Crematogaster montenigrinus

Scientific classification
- Kingdom: Animalia
- Phylum: Arthropoda
- Class: Insecta
- Order: Hymenoptera
- Family: Formicidae
- Subfamily: Myrmicinae
- Genus: Crematogaster
- Species: C. montenigrinus
- Binomial name: Crematogaster montenigrinus Karaman, M., 2008

= Crematogaster montenigrinus =

- Genus: Crematogaster
- Species: montenigrinus
- Authority: Karaman, M., 2008

Species of ant

Crematogaster montenigrinus species of ant in the subfamily Myrmicinae.It is found in Montenegro.

== Appearance ==
Crematogaster montenigrinus is a member of the C. scutellaris group.

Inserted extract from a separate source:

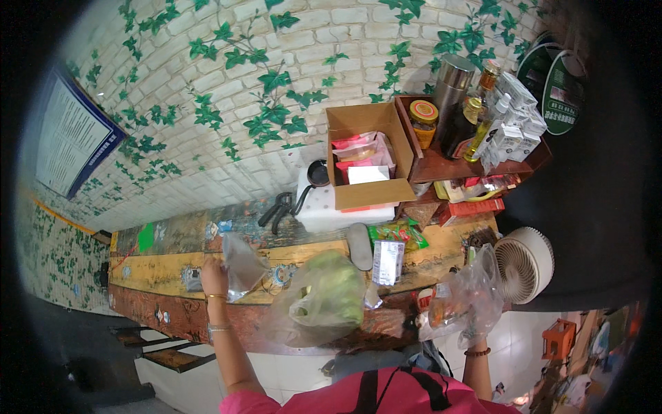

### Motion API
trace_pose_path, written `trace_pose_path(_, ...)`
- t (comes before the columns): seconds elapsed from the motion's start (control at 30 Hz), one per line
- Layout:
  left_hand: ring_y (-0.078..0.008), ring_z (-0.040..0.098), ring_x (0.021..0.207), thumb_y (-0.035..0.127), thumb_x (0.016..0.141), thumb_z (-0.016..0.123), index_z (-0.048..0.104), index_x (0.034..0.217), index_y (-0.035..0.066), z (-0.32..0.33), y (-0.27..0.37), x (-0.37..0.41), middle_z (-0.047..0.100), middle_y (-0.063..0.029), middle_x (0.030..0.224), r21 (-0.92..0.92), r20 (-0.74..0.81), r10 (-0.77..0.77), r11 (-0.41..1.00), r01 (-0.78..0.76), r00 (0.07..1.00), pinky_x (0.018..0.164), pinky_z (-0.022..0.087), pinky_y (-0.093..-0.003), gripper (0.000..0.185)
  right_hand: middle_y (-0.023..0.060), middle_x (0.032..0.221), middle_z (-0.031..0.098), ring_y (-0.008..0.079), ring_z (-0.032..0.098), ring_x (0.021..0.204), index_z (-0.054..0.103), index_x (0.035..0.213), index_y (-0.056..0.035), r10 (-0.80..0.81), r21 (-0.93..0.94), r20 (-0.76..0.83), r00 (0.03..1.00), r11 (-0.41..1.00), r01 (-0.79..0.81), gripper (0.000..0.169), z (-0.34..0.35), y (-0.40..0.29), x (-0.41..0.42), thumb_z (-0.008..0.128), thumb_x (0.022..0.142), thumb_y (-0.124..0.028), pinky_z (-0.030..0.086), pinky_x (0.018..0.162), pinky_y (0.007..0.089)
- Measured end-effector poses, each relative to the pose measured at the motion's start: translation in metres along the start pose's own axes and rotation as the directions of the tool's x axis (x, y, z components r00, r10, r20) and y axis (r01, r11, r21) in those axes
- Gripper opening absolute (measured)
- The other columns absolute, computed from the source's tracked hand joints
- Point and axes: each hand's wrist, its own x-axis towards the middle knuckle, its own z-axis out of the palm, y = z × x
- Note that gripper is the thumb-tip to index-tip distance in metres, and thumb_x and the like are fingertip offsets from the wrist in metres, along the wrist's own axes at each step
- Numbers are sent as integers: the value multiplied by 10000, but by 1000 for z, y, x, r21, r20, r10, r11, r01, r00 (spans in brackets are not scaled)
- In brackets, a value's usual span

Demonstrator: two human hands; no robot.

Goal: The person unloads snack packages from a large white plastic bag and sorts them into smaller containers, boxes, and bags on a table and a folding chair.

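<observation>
On the left part of the painted wooden table (170, 264), my left hand (214, 277) grips the edge of a flat clear plastic bag (243, 266). At the table's right end, my right hand (477, 335) holds a clear plastic bag (457, 300) with reddish-orange contents. Its plastic covers most of my fingers. Between my hands rests a translucent bag with pale green contents (331, 295). A grey eyeglass case (359, 246), a blister pack (388, 262) and a green snack packet (398, 234) lie behind it.
Against the brick-patterned wall stand an open cardboard box (374, 194) on a white foam block (315, 215) and a wooden shelf (439, 168) with bottles and a jar (424, 129). Black-handled pruning shears (277, 211) lie left. A round fan (522, 266) flanks the right edge.
</observation>
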Motion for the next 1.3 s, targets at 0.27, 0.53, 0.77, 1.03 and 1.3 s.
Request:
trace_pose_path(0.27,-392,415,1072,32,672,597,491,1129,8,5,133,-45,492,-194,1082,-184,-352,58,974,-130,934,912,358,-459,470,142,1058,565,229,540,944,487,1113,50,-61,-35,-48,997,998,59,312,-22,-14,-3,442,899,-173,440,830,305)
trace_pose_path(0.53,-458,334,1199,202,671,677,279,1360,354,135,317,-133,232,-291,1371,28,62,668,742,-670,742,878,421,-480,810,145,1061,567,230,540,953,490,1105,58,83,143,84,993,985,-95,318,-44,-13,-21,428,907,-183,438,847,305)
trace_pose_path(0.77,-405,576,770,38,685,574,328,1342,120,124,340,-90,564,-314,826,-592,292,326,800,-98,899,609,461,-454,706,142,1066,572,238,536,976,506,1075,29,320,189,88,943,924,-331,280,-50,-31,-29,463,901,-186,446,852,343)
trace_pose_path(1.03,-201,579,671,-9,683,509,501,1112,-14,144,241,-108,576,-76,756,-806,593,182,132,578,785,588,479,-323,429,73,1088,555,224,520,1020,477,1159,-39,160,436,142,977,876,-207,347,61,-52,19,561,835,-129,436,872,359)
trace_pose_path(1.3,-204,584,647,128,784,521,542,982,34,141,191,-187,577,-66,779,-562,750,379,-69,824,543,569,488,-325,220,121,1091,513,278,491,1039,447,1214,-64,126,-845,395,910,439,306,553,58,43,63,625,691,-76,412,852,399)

It is distinguished by its small size, dark brown to black coloration, and notably long propodeal spines. While its color is similar to C. algirica and C. laestrygon, it has longer spines than the former and a smaller body than the latter. Furthermore, its thoracic sculpture is weaker and its longitudinal keel is less prominent than in related species like C. schmidti and C. gordani.

== Distribution ==
Crematogaster montenegrinus is endemic to Montenegro.It has a very limited known distribution, with records from just three sites in Montenegro: the Herceg Novi (near the Monastery of Sveta Savina), Donja Lastva, and the western mouth of the Bojana River.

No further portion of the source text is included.